Back to the breadboard!
xo
TMB

WTPA2 Initial Hardware Release Announced! With a Pretty Case, too.

Monday, May 31st, 2010

First beta WTPA 2 release date got announced on the Narrat1ve Forum today. I promise to have pictures of a more-or-less-working printed circuit board HERE by July 1st. I’ve already got a rep at Future who I think can save me some dough in parts sourcing, which is good, and I’ve got initial hardware specs (RAM, rotary encoders, new MCU etc) done. The board is starting to come together too. Once all that happens the firmware will start to get changed and I’ll make sure the pretty case fits and looks nice.

WTPA2 Initial Clock Test

Friday, May 21st, 2010

Normally I hate solderless breadboards, but I was kindof inspired by doing recent work with Adafruit that they were OK for iterating through low frequency, proof-of-concepty kind of stuff.

And a good thing I was, too. WTPA2 was slated to have a VCO as a sample clock source, bringing that feature back from the murky WTPA v0.98 days. However, a standard 4046 clock had some troubles, at least as I breadboarded it.

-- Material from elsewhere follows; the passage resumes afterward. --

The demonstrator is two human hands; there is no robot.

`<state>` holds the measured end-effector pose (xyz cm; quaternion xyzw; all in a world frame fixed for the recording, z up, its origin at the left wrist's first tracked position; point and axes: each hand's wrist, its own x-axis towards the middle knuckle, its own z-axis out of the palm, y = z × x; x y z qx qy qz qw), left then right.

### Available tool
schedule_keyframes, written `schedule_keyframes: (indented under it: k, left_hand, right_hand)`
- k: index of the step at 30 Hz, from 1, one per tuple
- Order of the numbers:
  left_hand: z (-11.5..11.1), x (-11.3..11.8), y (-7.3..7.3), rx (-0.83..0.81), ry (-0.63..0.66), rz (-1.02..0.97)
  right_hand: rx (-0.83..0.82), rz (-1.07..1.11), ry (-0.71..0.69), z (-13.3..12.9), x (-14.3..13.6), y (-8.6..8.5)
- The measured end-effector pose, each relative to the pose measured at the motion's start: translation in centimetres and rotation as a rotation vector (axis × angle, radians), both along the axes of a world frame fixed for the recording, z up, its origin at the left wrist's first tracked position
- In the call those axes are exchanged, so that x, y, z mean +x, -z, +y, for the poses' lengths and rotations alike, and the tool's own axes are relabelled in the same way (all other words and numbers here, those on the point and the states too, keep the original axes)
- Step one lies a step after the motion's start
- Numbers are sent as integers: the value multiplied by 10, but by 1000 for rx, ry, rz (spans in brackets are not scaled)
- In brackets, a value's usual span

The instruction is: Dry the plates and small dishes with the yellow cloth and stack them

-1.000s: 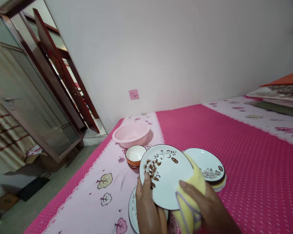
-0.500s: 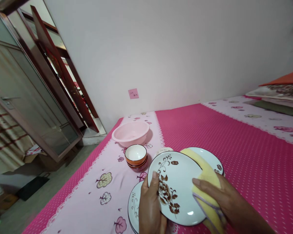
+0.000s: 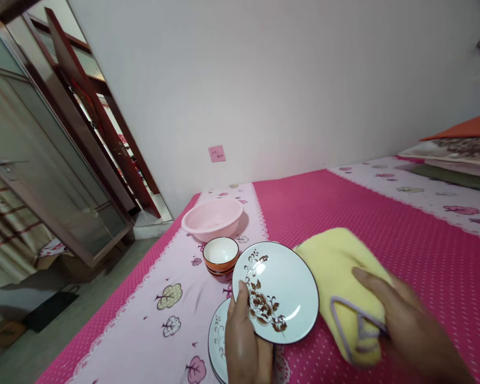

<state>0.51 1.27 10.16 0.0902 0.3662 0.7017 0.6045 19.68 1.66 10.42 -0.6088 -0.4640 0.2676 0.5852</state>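
My left hand (image 3: 246,338) grips the left edge of a white plate (image 3: 282,290) with a brown flower pattern and a dark rim, thumb on its face. The plate is held tilted above the bed. To its right, my right hand (image 3: 392,309) is closed on a yellow cloth (image 3: 344,261) with a purple edge; the cloth hangs spread beside the plate. Under my left hand lie stacked plates (image 3: 218,338), partly hidden. Stacked bowls (image 3: 221,255), the top one white inside and orange outside, stand just beyond the held plate.
A pink basin (image 3: 213,217) sits behind the bowls on the pink patterned bedspread (image 3: 304,205). Folded bedding (image 3: 460,154) lies at the far right. A pink note (image 3: 216,153) is on the wall. Left of the bed are a floor strip and a glass door (image 3: 64,144).
My right hand has moved right with the cloth, off the plate, and the cloth is more spread out. My left hand has shifted the plate slightly left and up.
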Motion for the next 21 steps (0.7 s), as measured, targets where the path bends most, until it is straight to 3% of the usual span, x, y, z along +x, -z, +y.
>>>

Using a 5v supply, and a CV at the VCO input of 0-5v, and varying the values of the VCO resistors and caps I wasn’t able to get much better than a decade of frequency out of the part. I scribbled these numbers all down on various post-its that no longer make a lot of sense to me, but getting an FMax of 20KHz and an Fmin of <100Hz seemed pretty much impossible, both experimentally and once I bothered to do the math problems in the datasheet. Moreover (and I'd seen this before with the 4046 in video synth stuff) once the CV gets too close to 0v or too close to the positive rail, the oscillator tends to either stop or jump up in frequency. If you haven't already, it's worth referring to the 74HC4046 datasheet while reading this pontification, at the very least to convince yourself that I am not totally making this up.

This is not the most rigorous breakdown, I know, but it was enough to convince me that a standard 2 resistor, 1 cap, and and CV style 4046 VCO was not going to hack it without some kind of magic. I’d been curious about the LM331 V-to-F so I got its datasheet and did some more scratchpad math and convinced myself that it was a lot more likely to come close to what I wanted without serious massage. It’s quite a bit more expensive than the 4046, but at least it’s physically smaller.